Directions: For every line that contains the string "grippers", pull that line out of the material below.

|---|

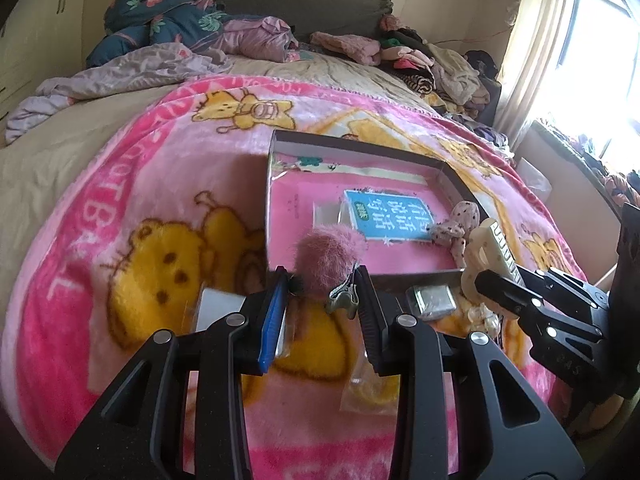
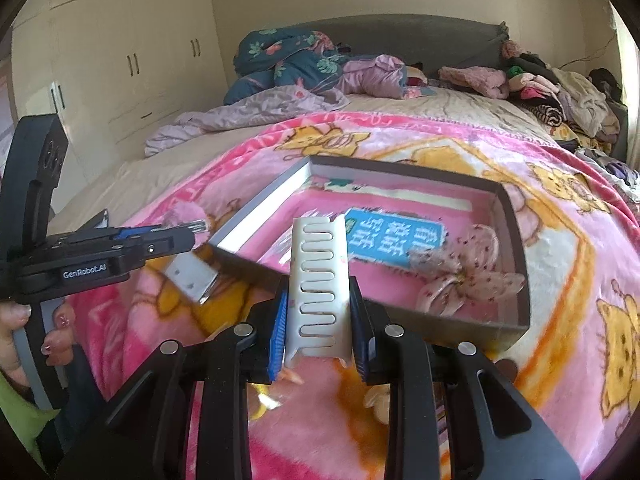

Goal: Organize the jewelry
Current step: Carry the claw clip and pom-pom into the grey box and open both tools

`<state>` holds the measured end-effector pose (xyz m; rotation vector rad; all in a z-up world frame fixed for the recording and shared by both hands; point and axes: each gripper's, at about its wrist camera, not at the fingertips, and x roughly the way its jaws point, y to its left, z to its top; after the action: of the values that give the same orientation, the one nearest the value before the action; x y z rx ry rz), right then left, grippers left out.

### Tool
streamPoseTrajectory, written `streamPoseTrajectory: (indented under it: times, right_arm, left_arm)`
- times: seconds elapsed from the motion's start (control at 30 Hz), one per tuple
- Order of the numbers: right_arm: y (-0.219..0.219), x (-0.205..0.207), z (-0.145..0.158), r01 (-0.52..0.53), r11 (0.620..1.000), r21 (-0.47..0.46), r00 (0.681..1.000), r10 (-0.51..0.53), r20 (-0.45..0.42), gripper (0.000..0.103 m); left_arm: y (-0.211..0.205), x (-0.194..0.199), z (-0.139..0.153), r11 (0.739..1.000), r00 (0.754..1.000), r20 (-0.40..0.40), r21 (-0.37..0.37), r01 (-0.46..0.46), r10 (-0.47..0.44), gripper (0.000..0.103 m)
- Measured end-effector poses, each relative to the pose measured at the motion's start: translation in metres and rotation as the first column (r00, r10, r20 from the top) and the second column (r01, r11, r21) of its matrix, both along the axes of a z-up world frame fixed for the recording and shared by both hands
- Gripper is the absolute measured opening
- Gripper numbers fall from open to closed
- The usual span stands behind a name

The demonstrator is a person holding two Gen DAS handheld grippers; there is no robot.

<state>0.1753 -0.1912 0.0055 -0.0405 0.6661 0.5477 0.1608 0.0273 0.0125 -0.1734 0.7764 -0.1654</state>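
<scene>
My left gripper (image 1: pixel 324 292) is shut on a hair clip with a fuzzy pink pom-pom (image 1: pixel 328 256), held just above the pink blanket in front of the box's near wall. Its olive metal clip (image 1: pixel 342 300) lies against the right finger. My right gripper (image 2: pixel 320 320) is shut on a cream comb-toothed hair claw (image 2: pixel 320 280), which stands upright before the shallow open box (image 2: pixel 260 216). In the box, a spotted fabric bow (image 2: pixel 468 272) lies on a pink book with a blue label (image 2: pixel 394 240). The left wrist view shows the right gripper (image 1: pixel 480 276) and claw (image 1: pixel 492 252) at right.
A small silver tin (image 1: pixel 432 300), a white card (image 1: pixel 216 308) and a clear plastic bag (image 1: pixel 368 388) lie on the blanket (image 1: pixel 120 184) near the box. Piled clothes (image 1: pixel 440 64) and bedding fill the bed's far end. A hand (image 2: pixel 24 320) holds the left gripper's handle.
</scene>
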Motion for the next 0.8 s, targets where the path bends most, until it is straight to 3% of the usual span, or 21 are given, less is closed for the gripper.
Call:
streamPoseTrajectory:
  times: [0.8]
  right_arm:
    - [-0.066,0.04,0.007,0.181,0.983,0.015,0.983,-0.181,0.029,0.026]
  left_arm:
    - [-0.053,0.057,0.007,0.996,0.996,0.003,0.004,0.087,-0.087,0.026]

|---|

Answer section:
`<state>` holds the measured end-effector pose (xyz m; rotation vector rad; all in a z-up world frame fixed for the recording and shared by both hands; point and axes: each gripper's, at about its wrist camera, not at the fingertips, and x roughly the way its jaws point, y to its left, z to its top; after the action: of the values that give the same orientation, the one nearest the value before the action; x y z rx ry rz), right then left, grippers left out.
The demonstrator is a person holding two Gen DAS handheld grippers; there is no robot.

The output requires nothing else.